Parents inadvertently ignore a vital safety consideration if they focus on campus security without taking into account their child's personal physical literacy.
This post was published on the now-closed HuffPost Contributor platform. Contributors control their own work and posted freely to our site. If you need to flag this entry as abusive, send us an email.

Springtime has its rituals, including affluent parents touring college campuses with their daughters and sons to "shop" for the best college or university. Mom and Dad scope out the campus their progeny will call home for the next 4 years. They visit the dorms or off-campus housing. And since all parents want their children to be safe, they might even ask about campus security even though they are entrusting their defensively illiterate kids into an environment that can't realistically keep them safe at all times or under all circumstances.

Defensively illiterate? Yes. Parents inadvertently ignore a vital safety consideration if they focus on campus security without taking into account their child's personal physical literacy. If Jane doesn't know how to physically defend herself, she's illiterate. Sorry. In our personal safety community, we believe Jane or Joey should have started learning how to defend themselves from bullies or other predators much earlier than college, perhaps in their early grade school years when we start teaching traffic safety and water safety skills.

What is physical literacy? While literacy is commonly used as a term for reading and writing, let's use it as an analogy for certain practices that allow people to be safer in the world, physically. Physically literate people know that washing hands around food preparation reduces illness. We teach our children traffic safety at a young age so they can negotiate streets in the safest ways possible. They learn the traffic light colors and to look both ways before crossing the street. Similarly, before Ralph Nader championed vehicle safety measures, many of us rambled around in cars without seatbelts or emergency airbags. But in a relatively short span of years, legislation required that auto manufacturers not only include seatbelts as standard equipment but made using driver and passenger seatbelts mandatory. Why? Because the use of seatbelts reduces the risk of injury and death.

To send a young person into the world without preparing for the possibility of predators is like sending your loved one onto the highways with no drivers education in a car without seatbelts or airbags. Or like sending your son and daughter onto the streets on a motorcycle without a helmet. Or a lamb into the forest with no knowledge about the wolf. The tricky part in cases of campus violence is the proverbial "wolf in sheep's clothing" scenario. The wolves look innocent, and most likely think of themselves as "obviously guys that no woman would have sex with if she were conscious," as Gloria Steinem puts it. Why else use a date rape drug?

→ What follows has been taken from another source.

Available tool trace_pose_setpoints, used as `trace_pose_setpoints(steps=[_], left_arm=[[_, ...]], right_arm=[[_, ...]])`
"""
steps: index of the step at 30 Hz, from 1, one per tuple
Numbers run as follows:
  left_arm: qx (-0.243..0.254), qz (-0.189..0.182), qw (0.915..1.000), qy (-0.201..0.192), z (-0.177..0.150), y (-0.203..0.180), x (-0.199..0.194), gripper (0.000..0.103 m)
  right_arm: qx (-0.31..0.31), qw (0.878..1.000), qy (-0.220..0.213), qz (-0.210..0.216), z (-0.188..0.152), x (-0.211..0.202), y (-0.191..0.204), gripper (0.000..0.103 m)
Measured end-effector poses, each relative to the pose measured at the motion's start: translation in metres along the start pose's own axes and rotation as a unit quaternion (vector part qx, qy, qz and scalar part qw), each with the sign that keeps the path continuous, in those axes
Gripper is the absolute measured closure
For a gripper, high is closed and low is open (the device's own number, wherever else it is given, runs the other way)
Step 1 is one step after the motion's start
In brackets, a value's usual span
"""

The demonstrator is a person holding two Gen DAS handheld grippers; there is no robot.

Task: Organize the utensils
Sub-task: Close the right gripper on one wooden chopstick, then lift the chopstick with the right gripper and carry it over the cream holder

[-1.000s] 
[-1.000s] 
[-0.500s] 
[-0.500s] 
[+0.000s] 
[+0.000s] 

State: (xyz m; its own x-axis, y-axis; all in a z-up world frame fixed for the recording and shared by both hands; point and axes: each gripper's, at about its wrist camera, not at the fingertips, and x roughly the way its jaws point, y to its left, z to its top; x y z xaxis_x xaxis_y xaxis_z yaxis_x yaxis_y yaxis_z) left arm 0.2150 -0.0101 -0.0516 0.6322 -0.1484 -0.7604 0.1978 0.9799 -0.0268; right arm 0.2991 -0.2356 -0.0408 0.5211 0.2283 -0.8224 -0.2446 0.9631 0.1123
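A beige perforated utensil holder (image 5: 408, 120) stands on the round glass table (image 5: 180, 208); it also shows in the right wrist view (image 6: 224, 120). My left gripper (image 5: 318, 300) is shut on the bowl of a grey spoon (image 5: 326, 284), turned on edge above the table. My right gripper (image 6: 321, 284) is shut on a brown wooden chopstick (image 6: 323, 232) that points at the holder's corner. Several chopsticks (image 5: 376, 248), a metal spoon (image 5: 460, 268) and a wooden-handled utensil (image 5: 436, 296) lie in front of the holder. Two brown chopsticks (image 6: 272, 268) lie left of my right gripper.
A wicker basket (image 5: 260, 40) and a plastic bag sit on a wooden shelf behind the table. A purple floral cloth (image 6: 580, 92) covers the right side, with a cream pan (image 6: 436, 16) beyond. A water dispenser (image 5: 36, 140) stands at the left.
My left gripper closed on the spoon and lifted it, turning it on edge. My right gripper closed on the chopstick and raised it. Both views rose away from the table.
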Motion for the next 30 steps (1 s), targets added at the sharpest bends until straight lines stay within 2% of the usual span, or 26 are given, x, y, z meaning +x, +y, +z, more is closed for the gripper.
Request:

In April of this year, during another dark spring ritual, there was at least one drug-related rape at the University of Southern California at a Lambda Chi fraternity house party. Like many other people and institutions, it appears USC doesn't like to consider rape as a reasonably foreseeable event, despite statistics that point to rape being rather frequent: 1 in 6 women and 1 in 33 men in the US are victims of rape. ( HYPERLINK "http://www.ojp.usdoj.gov/nij/topics/crime/rape-sexual-violence/victims-perpetrators.htm" http://www.ojp.usdoj.gov/nij/topics/crime/rape-sexual-violence/victims-perpetrators.htm.) And according to a report in 2000 for the National Institute of Justice written by Bonnie S. Fisher, Francis T. Cullen, and Michael G. Turner, 1 in 4 college women experience completed or attempted rape during their college years. (http://www.oneinfourusa.org) But to focus solely on USC would be a mistake, like chopping at one diseased tree when the problem is with an entire forest of denial by individuals, families, and educational institutions. Many campuses try to take care of the aftermath of a publicized rape by hiring more campus cops or installing more, newer or better emergency systems. A sorority house director on a major campus says, "These young women come here from all sorts of places and don't know anything about defending themselves. When there is a rape, they are fearful of coming forward even if they know something because they are afraid of the fraternity guys. And my school is afraid of losing enrollments if the on-campus rapes get too much attention."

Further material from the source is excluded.